ATHENS (Reuters) - Let down by politicians and trade unions, Greece’s young professionals are taking to the blogosphere to try to improve their prospects.
They are tired of bumping against a 700 euro ($940) monthly salary ceiling and too poor to buy their own homes and start families. The blog they set up to vent their frustrations has caught on so fast that opposition politicians are taking notice.
“The response has been overwhelming,” said Thanassis, 28, one of the blog’s founders who declined to give his surname to avoid problems with his employers in the civil service.
“We never expected such a reaction and such input. It has raised issues people are thinking about daily.”
The blog, g700.blogspot.com, highlights the plight of young, educated and unemployed or underpaid Greeks and has got more than 700 hits a day since its launch in February.
“Do you consider that old ideologies and existing parties and workers’ unions do not represent you adequately? Luckily something is moving in this deadlock,” the Web site says.
“The silent majority, all of us young people making 700 euros a month, finally are getting a voice.”
Generation 700, as the group has called itself to highlight the low monthly wages many young Greeks earn, wants to set an agenda on labour market, social security and education reforms -- issues which do not rate highly for political parties.
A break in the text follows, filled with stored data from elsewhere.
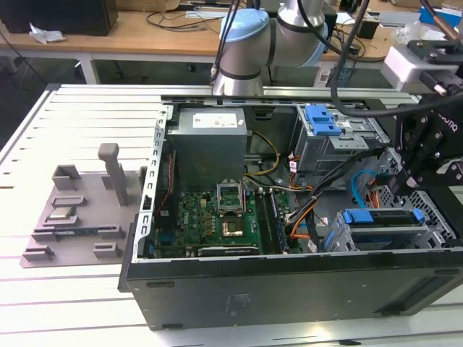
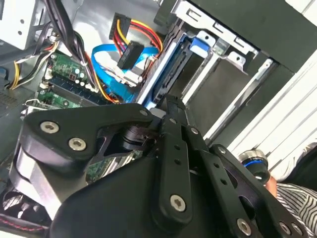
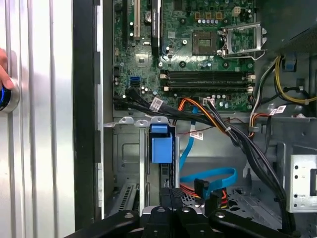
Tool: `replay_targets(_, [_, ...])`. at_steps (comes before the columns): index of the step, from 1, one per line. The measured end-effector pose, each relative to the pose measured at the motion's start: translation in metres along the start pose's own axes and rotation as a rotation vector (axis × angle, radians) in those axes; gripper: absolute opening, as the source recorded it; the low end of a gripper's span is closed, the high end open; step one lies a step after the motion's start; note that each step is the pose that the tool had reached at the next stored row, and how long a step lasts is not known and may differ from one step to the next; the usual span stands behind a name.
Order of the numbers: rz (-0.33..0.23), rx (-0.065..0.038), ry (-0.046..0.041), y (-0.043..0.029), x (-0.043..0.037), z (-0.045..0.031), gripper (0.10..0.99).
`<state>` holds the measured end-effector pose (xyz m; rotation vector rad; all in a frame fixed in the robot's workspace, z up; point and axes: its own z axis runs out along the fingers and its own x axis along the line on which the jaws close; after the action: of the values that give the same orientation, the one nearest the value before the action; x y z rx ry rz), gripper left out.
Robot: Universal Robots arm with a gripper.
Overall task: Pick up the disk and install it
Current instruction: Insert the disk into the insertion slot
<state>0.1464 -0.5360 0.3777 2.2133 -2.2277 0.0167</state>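
The disk (image 1: 380, 217), silver with a blue rail frame, sits on edge in the drive cage (image 1: 434, 217) at the front corner of the open computer case, on the exterior view's right. Its blue end tab (image 3: 161, 144) and blue-railed edge (image 2: 166, 62) appear in both wrist views. My black gripper (image 1: 401, 189) hangs just above the disk. Its fingers lie pressed together (image 3: 171, 194), tips at the disk's near end (image 2: 173, 106), and nothing shows between them.
Blue and orange cables (image 3: 208, 176) lie beside the cage, next to the motherboard (image 1: 217, 210). A grey power supply box (image 1: 210, 137) and a blue latch (image 1: 322, 119) sit at the back. A grey fixture plate (image 1: 79, 210) lies outside the case. A hand (image 3: 2, 74) rests on a blue-ringed button.
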Motion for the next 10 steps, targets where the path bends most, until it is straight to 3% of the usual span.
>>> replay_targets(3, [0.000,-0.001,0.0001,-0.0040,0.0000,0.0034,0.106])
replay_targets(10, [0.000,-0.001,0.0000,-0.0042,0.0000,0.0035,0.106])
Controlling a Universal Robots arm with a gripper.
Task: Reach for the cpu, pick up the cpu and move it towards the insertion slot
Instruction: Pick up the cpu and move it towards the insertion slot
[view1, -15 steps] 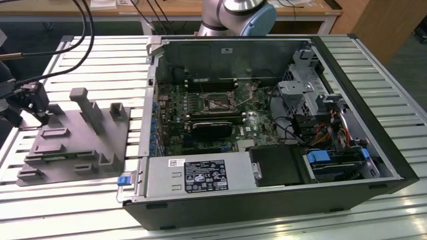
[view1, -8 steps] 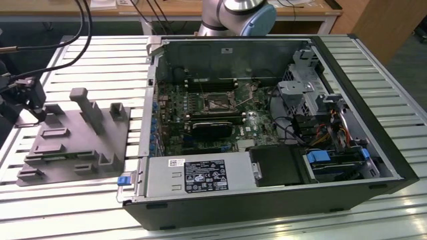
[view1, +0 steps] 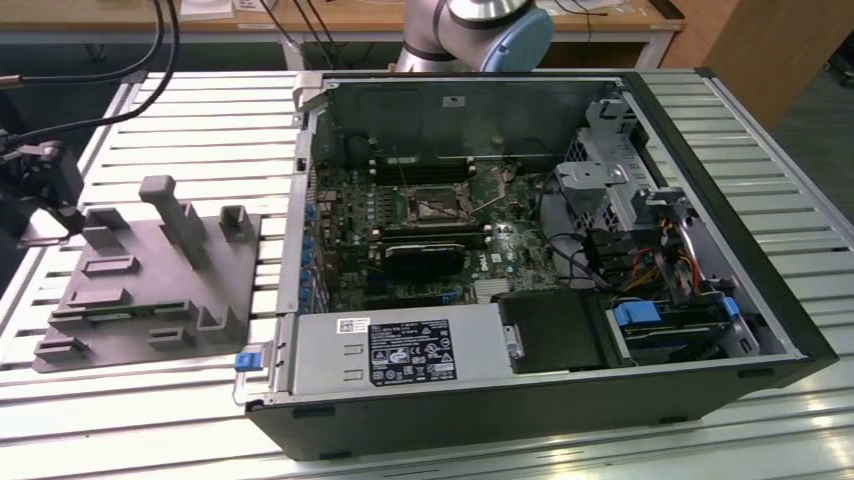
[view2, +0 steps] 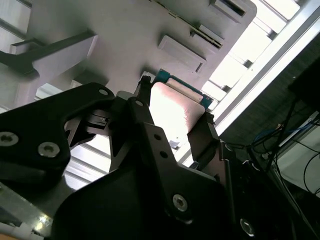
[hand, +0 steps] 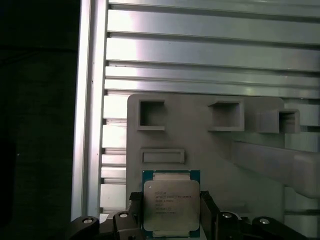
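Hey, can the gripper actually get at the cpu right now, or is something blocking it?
Yes, it seems so: in both wrist views the gripper has its fingers on either side of the cpu and apparently closed on its edges, over the grey tray, with nothing lying on it.

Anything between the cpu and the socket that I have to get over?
Yes. The cpu, clamped between the fingers, is at the grey tray on the exterior view's left. The tray's tall post and the computer case's side wall stand between it and the socket. The socket itself looks uncovered.
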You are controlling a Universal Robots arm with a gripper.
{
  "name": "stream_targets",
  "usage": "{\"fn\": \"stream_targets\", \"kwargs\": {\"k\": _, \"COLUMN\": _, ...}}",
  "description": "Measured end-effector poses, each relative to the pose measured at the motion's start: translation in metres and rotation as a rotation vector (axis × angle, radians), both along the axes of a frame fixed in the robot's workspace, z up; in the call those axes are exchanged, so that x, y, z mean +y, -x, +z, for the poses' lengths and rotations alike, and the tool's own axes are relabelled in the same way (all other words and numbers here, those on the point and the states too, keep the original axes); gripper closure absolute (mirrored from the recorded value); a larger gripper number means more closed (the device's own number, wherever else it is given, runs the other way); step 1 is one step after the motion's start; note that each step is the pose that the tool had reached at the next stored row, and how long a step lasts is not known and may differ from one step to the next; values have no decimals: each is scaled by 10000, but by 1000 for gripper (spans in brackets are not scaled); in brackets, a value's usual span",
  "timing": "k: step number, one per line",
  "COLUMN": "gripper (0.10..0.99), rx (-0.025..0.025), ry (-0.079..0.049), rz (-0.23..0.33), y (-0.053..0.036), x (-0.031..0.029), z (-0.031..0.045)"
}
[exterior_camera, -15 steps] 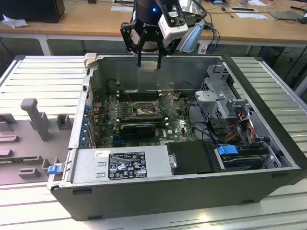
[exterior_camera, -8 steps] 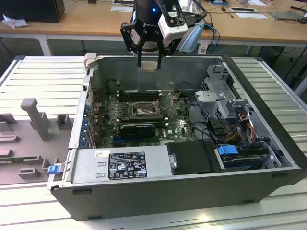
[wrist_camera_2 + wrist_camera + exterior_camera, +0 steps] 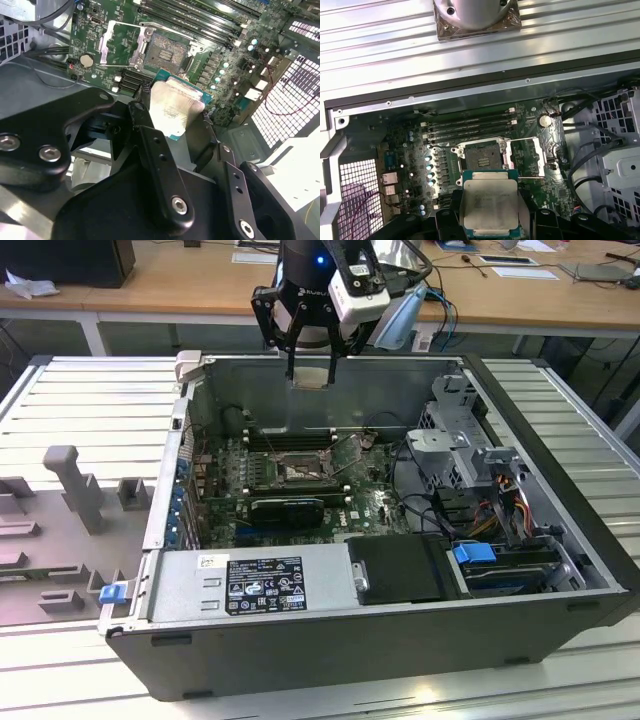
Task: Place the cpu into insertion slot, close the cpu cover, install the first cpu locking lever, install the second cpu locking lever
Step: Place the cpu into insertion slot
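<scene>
My gripper (image 3: 310,375) hangs above the open computer case, shut on the cpu (image 3: 310,381). In both wrist views the cpu (image 3: 175,107) (image 3: 490,202) shows its pale silver top and green edge between the black fingers (image 3: 142,112). Below it on the green motherboard lies the insertion slot (image 3: 300,472) (image 3: 170,50) (image 3: 482,159), a dark frame with a brownish pin field, uncovered. The cpu cover (image 3: 119,45) (image 3: 526,157), a shiny silver frame, is swung open beside the socket. The chip is well above the board and apart from the socket.
Long black memory slots (image 3: 470,125) run beside the socket. The case walls (image 3: 330,390) enclose the board. A black power supply (image 3: 400,570), drive cage (image 3: 450,440) and cables (image 3: 420,500) fill the exterior view's right. Grey fixtures (image 3: 75,485) stand on the table at the left.
</scene>
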State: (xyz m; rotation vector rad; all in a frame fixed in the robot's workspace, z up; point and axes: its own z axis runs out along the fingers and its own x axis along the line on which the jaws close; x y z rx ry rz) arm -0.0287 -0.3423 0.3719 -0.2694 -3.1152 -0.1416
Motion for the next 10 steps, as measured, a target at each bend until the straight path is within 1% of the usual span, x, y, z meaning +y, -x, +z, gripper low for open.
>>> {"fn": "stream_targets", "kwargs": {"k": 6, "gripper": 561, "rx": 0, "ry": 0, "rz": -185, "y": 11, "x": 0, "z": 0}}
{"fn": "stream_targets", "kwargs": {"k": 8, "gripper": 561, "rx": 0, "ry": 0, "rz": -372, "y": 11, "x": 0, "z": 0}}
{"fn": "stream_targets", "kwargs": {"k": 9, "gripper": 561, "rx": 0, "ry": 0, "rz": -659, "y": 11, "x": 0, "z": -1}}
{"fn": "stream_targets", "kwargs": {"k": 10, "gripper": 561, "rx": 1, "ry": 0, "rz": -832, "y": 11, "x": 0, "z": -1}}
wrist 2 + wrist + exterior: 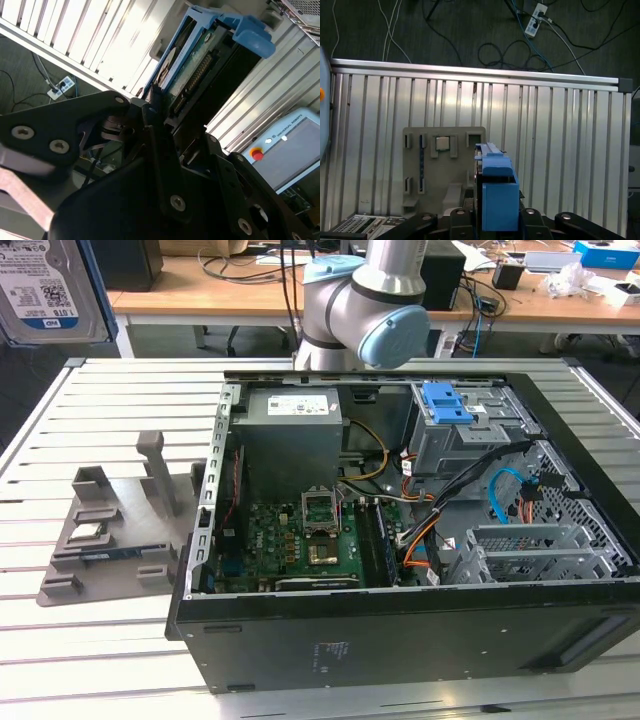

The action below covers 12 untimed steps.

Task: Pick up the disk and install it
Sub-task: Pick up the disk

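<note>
Blue-railed disk (496, 185) clamped in your pincer (492, 216), held clear above the counter (560, 150).

In both wrist views your pincer's black fingers (160, 150) press on either side of the disk, which stands on edge; its connector side shows in the second wrist view. Below it, in the first wrist view, the grey slotted stand (440, 165) lies on the slatted metal counter. Past the counter's rim the dark floor (445, 30) carries cables and a power strip (536, 22). In the exterior view the stand sits to the exterior view's left of the open computer case (400, 640), just beside it, and the blue-tabbed drive cage (445, 405) is inside the case at its far side.
</note>
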Each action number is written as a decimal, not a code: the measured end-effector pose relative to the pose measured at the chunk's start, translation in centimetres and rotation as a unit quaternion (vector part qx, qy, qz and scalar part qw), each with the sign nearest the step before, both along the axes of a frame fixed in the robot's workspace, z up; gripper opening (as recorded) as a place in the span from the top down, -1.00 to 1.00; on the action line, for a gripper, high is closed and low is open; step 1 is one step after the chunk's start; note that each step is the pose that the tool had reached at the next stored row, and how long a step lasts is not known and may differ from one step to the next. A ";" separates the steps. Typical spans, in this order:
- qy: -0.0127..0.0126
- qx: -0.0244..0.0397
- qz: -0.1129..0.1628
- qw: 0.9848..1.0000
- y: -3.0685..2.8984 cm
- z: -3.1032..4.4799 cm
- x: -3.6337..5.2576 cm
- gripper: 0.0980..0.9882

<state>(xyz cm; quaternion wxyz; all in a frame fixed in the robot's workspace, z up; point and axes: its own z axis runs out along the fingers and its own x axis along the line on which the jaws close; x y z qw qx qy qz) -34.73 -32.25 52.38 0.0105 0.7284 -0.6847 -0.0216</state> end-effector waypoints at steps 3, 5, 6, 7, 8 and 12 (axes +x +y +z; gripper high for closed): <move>0.000 0.000 0.000 1.000 0.00 0.00 0.49 0.40; 0.000 0.000 0.000 1.000 0.00 0.00 1.23 0.40; 0.000 0.000 0.000 1.000 -0.01 0.00 1.60 0.40; 0.000 0.000 0.000 1.000 -0.01 0.00 1.85 0.40; 0.000 0.000 0.000 1.000 -0.01 0.00 2.14 0.40; 0.000 0.000 0.000 1.000 0.00 -0.01 3.49 0.40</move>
Trade unions have failed to promote these matters with central government, the group says, so offer essentially no protection for young workers in the public sector.
The civil servants’ umbrella union ADEDY, representing nearly half a million workers, said young workers should join if they wanted to force changes.
“We have been demanding a basic salary of 1,250 euros for years,” ADEDY president Spyros Papaspyros told Reuters. “The challenge is for them to come and join us and, united, to continue our active efforts for a better work environment.”
One in five Greeks, or more than 2 million people, live in poverty despite economic growth of about 4 percent, which is among the highest in the European Union.
Unemployment has remained stubbornly high, partly as structural legal obstacles in Greece make it difficult to hire and fire workers. New hirings have mainly been in public service positions while private job placement has lagged.
About one in three workers in Greece is paid directly or indirectly via state coffers.
Greece last year recorded unemployment of 8.9 percent, its lowest level since 1998 but still above the European average of 7.4 percent. The long-term unemployed made up nearly 55 percent of the total jobless, and 40 percent of them are under the age of 29.
An ageing population -- and a pension system that will collapse in 15 years unless it is reformed -- add to the young professionals’ burden.
“The future for educated young Greeks as it stands is to pay for all the mistakes of previous generations and that is not acceptable or fair,” said Thanassis, a Cambridge University graduate with a postgraduate degree from Athens University.
TIGHT FISCAL POLICIES
The ruling conservatives who came to power in 2004 have won European Union praise for a series of belt-tightening fiscal measures and reforms aimed at bringing the country’s budget deficit to below the 3 percent of GDP ceiling.
But they are facing growing discontent and protests over what Greeks say are broken pre-election promises.
Months of street protests by students demanding more money for education and workers demonstrating for pay rises have further hit the government’s popularity.
Thanassis said the blog sprang from the need to feel an integral part of society, not an economic outcast.
“We say ‘come out and speak about the issues that hurt you, about what we can all do to make things better for us’,” he said.
With an election in the offing, possibly as early as October, the blog has triggered interest among political parties. The opposition Socialists have been quick to accuse the government of shunning Generation 700.
“I call them the young with clipped wings entering an almost medieval labour market,” socialist deputy Michalis Chrisochoidis, in charge of his party’s parliamentary sector on education and culture, told Reuters.
“We need to address taboos, Greek holy cows like pension reform, which once tackled, will improve conditions significantly. At the moment we just stand awkwardly facing them and doing nothing.”